§ **Try it**
Search the entries below for the word "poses" and copy each line that has it.

Stored entries:
====

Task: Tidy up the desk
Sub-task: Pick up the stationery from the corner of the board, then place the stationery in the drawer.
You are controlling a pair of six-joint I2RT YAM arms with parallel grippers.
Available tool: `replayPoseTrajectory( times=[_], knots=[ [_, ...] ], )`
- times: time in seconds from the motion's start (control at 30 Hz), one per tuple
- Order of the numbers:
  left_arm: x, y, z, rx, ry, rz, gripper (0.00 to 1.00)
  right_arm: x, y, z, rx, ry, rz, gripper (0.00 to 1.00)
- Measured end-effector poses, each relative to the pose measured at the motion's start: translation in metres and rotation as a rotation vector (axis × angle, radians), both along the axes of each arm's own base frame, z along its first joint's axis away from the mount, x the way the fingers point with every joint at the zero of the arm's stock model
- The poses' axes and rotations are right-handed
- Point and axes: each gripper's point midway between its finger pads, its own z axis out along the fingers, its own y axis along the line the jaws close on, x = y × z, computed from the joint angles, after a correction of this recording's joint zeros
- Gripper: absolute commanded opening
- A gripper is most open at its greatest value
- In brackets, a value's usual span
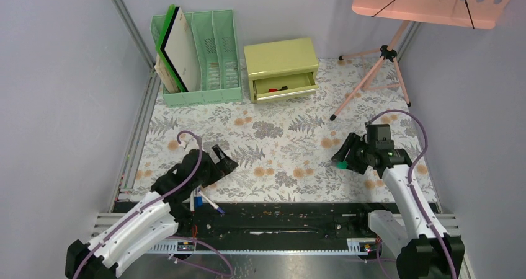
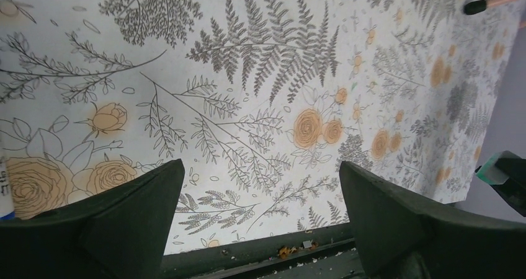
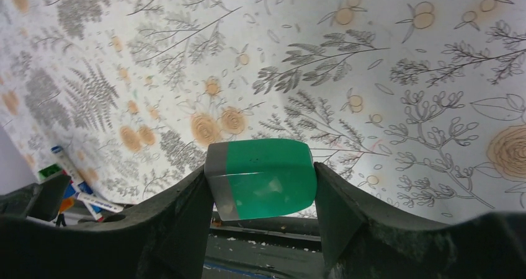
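The desk [image 1: 279, 139] is a pale top printed with grey ferns and orange flowers. My right gripper [image 1: 343, 157] hovers low over its right side, shut on a small green block with a grey end [image 1: 341, 165]. In the right wrist view the block [image 3: 270, 167] fills the gap between the fingers of that gripper [image 3: 260, 183]. My left gripper [image 1: 222, 158] is over the near left of the desk, open. In the left wrist view its jaws [image 2: 260, 189] stand wide apart, with only the desk [image 2: 248, 74] between them.
Some pens [image 1: 208, 201] lie at the near edge by the left arm. A green file rack [image 1: 201, 56] with folders stands at the back left. Beside it is a yellow-green drawer chest [image 1: 280, 59] with its drawer open. A pink stand's tripod [image 1: 378, 68] occupies the back right.
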Motion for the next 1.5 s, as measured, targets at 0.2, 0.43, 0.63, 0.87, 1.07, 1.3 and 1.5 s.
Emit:
replayPoseTrajectory(
  times=[0.2,0.43,0.63,0.87,1.07,1.3,1.5],
  knots=[
    [0.009,0.011,0.03,-0.011,-0.163,0.03,0.99,-0.005,0.01,0.019,0.051,-0.077,0.044,0.37],
    [0.015,0.047,0.071,0.094,-0.383,0.08,0.98,-0.008,0.014,0.023,0.066,-0.094,0.08,0.37],
    [0.018,0.074,0.113,0.243,-0.561,0.085,0.99,-0.01,0.016,0.024,0.079,-0.092,0.094,0.36],
    [0.021,0.088,0.121,0.407,-0.626,0.039,0.99,-0.011,0.017,0.02,0.082,-0.07,0.095,0.36],
    [0.023,0.091,0.124,0.45,-0.657,0.022,0.98,-0.008,0.017,0.019,0.084,-0.042,0.091,0.34],
    [0.02,0.097,0.133,0.44,-0.699,0.052,0.98,0.004,0.026,0.017,0.105,-0.02,0.081,0.33],
    [0.02,0.099,0.13,0.446,-0.7,0.061,0.98,0.019,0.059,0.02,0.102,0.011,0.166,0.32]
  ],
)
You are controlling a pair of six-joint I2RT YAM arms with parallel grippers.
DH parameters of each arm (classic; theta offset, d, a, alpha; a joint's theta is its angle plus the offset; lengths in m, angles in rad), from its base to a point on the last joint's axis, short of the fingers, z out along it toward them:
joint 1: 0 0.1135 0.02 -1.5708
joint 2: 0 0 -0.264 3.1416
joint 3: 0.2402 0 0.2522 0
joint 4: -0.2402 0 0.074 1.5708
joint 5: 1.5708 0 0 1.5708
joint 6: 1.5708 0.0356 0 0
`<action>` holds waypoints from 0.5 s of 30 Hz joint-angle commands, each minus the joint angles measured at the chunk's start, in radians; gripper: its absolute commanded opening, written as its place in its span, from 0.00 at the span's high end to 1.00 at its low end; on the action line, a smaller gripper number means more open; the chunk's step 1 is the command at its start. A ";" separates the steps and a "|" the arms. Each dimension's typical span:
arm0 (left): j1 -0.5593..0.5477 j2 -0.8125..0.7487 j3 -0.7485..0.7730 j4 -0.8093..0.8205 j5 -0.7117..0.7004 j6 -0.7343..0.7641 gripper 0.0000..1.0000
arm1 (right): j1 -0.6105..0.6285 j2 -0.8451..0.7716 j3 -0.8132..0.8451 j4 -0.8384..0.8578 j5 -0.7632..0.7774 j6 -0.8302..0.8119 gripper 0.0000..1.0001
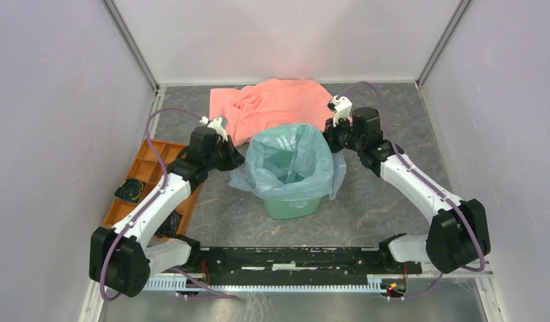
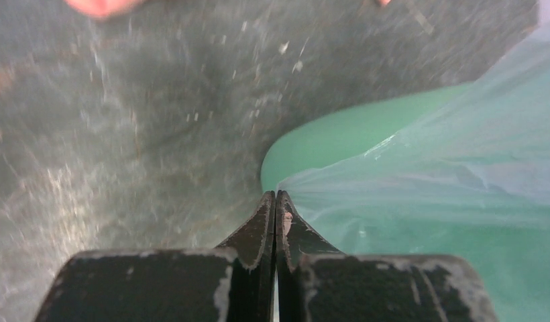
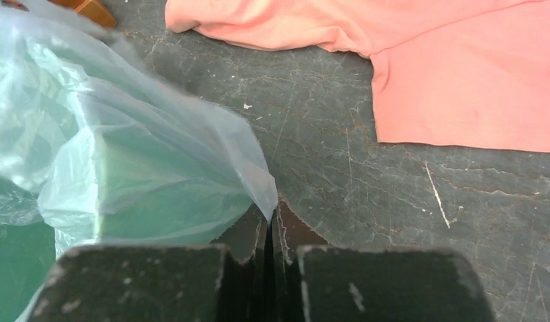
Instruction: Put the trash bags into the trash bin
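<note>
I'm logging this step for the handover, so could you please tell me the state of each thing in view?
trash bag: opened out, lining the bin, edges draped over the rim.
trash bin: upright, lined by the bag.
left tool: shut on the bag's edge.
right tool: shut on the bag's opposite edge.
pink cloth: lying rumpled behind the bin.
orange tray: lying flat, a dark bundle in one compartment.
</note>
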 commanded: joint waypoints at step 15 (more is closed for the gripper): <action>0.008 -0.246 -0.102 -0.117 -0.007 -0.026 0.50 | -0.006 -0.299 0.095 -0.412 0.281 -0.075 0.34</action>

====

§ **Answer for this exercise**
- Measured end-effector poses, each relative to the pose measured at the motion's start: translation in metres and rotation as a rotation vector (axis × angle, radians), both along the axes of each arm's own base frame, z along its first joint's axis away from the mount, x the way the fingers point with every joint at the zero of the arm's stock model
- The poses' axes and rotations are right-handed

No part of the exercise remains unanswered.